Em escala mundial, a Guerra do Iraque destruiu os últimos laços, já tênues, da institucionalização da solidariedade. As decisões da Organização das Nações Unidas tornaram-se letra morta diante da prepotência de um país que se coloca como hegemônico sobre o restante do planeta. A história mostra, entretanto, que são decadentes as sociedades que matam e que mandam matar. Assim, é hora de se discutir uma nova ordem mundial fundada nos princípios do humanismo, da cidadania, da solidariedade e da soberania dos povos.

O sociólogo Octávio Ianni, um dos maiores intelectuais brasileiros, quando perguntado se é possível perceber algum movimento de degradação contínua do tecido social, afirmou que “o espaço público ninguém mais sabe onde está. Estou convencido de que as novas gerações não têm a menor idéia de que a Praça da Sé fosse um espaço público notável, simbólico; que o Vale do Anhangabaú pudesse ter sido, em algum momento, o ‘Vale do Povo’, como expressões literais e metafóricas do espaço público - o comício, o debate, a controvérsia, o partido como agente fundamental do espaço público”.
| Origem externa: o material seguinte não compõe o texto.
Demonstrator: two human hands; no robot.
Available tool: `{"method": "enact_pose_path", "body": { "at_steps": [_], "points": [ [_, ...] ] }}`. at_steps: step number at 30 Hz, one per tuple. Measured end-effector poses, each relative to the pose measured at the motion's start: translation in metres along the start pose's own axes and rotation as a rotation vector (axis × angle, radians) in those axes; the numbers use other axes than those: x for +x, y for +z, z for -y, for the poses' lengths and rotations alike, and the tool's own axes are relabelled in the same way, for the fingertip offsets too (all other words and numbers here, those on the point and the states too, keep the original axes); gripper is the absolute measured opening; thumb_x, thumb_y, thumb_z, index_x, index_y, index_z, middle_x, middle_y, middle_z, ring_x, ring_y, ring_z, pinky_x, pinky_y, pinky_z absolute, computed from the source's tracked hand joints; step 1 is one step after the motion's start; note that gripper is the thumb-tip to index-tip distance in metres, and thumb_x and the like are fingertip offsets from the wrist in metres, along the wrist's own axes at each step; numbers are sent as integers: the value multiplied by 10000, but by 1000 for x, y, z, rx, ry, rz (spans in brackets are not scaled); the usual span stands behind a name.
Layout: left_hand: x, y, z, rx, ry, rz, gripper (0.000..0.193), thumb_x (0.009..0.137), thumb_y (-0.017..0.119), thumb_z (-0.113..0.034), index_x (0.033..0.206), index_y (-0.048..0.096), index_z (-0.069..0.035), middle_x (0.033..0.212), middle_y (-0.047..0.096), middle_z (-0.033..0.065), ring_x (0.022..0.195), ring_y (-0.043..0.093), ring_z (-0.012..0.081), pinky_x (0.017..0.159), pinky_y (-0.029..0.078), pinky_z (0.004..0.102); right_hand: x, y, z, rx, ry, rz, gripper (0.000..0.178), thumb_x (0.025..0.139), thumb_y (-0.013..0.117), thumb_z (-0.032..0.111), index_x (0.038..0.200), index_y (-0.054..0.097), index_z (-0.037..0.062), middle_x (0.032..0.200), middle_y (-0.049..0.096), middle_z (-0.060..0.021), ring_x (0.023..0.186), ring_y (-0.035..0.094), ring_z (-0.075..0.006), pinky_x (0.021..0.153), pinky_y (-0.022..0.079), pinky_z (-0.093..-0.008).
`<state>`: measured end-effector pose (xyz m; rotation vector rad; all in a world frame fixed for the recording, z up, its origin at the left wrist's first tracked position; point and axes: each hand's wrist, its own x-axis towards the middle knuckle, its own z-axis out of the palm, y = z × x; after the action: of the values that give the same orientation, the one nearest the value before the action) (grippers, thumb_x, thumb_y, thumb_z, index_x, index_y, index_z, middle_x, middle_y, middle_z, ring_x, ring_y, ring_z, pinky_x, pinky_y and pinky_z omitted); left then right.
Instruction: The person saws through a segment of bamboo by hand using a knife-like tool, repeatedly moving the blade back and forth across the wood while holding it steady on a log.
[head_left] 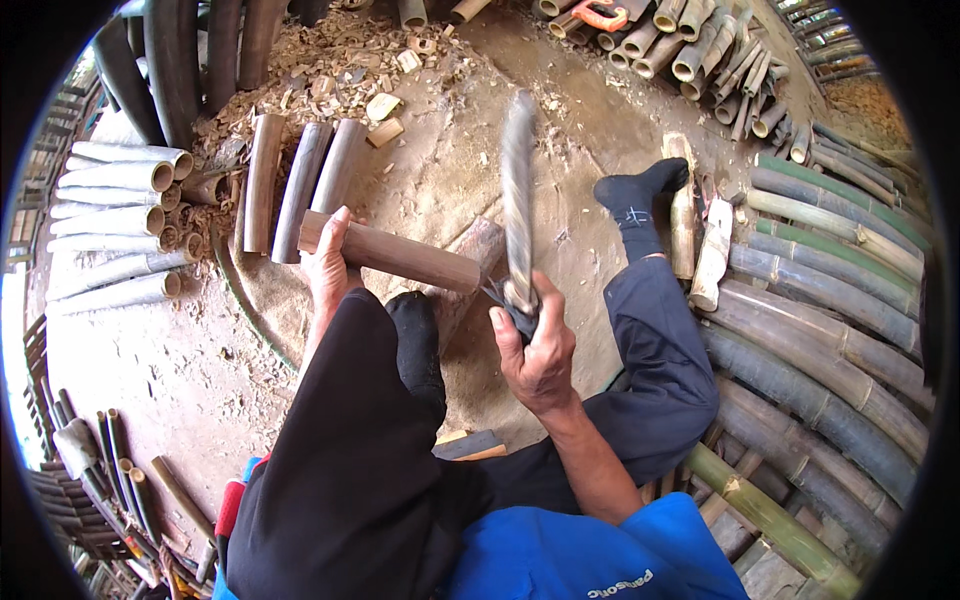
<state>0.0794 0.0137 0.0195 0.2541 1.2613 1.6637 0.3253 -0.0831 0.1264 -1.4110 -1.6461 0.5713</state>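
My left hand (328,258) is closed around the left end of a smooth brown bamboo section (420,260), held roughly level in front of me. Its right end lies over a worn wooden block (478,250) on the ground. In my right hand (540,350) is the dark handle of a long-bladed knife (518,190). The blade points up and away from me, smeared by motion, so its edge cannot be made out. It stands just right of the bamboo section's end. Beyond my left hand, similar brown sections (302,190) lie side by side.
Light wood chips (380,105) litter the ground at the far left. Cut bamboo tubes (115,220) lie at left, and more tubes (690,60) are heaped at far right beside an orange-handled saw (605,14). Long bamboo poles (830,320) line the right. My socked feet (640,200) rest nearby.
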Motion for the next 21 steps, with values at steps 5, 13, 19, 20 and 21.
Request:
{"method": "enact_pose_path", "body": {
  "at_steps": [5,13,19,20,21],
  "points": [
    [3,8,-1,77,11,85,377,836,834,-164,1109,610,-33,932,695,94,854,695,233,828,553,394,-44,38,-91,-369,398,486,312,1006,631,244,1137,460,18,854,680,-268,836,671,-513,676,534,-559],
    [8,3,0,81,-68,148,336,839,838,-196,1070,648,-43,929,703,78,895,694,227,844,553,417,-27,15,-35,14,176,75,276,988,665,213,1130,523,23,866,698,-209,766,726,-380,633,559,-460],
    [10,4,-3,111,-15,108,356,830,845,-173,1083,646,-21,930,698,103,869,699,239,827,576,409,-9,19,-32,-315,421,464,293,987,662,219,1130,501,19,839,682,-228,753,714,-410,618,542,-481],
    [12,3,-4,123,-25,124,358,829,845,-174,1081,645,-17,933,699,104,871,699,239,828,576,408,-5,12,-14,-231,333,376,292,992,654,226,1121,488,22,836,682,-232,763,711,-420,617,539,-487],
    [11,0,-4,115,-4,126,359,825,845,-173,1073,646,-7,953,707,113,883,696,236,834,568,401,-1,5,3,-146,246,289,292,997,647,232,1112,476,26,832,681,-237,773,707,-430,617,537,-493]
  ]
}}
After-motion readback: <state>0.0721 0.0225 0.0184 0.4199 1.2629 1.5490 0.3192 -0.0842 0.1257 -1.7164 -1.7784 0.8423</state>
Ainda segundo o Professor Ianni, a maneira pela qual vem se desenvolvendo os meios de comunicação, os empreendimentos comerciais, os shoppings centers, está levando as novas gerações a confundir esses locais como sendo o espaço público. Segundo ele, “a televisão é um meio de comunicação notável, tem muita importância, mas cria uma imensa multidão de solitários em todo o mundo, que são postos diante da telinha, sós, sem um intercâmbio com os seus. Na verdade, está havendo um esgarçamento do tecido social, e isso significa, simultaneamente, uma ênfase no privado, uma ênfase no comportamento, na auto-ajuda, na busca de soluções individuais e uma perda do sentido de história, de sociedade. O convívio entre as pessoas está se modificando e empobrecendo, está se formando um tipo de sociabilidade que é muito mais abstrato, muito mais virtual, que é a relação das pessoas com os programas de televisão, o noticiário da mídia eletrônica ou, então, o uso da Internet, que é um meio muito eficaz, cabível. Mas não dá conta daquilo que é, vamos dizer, comunhão entre as pessoas”.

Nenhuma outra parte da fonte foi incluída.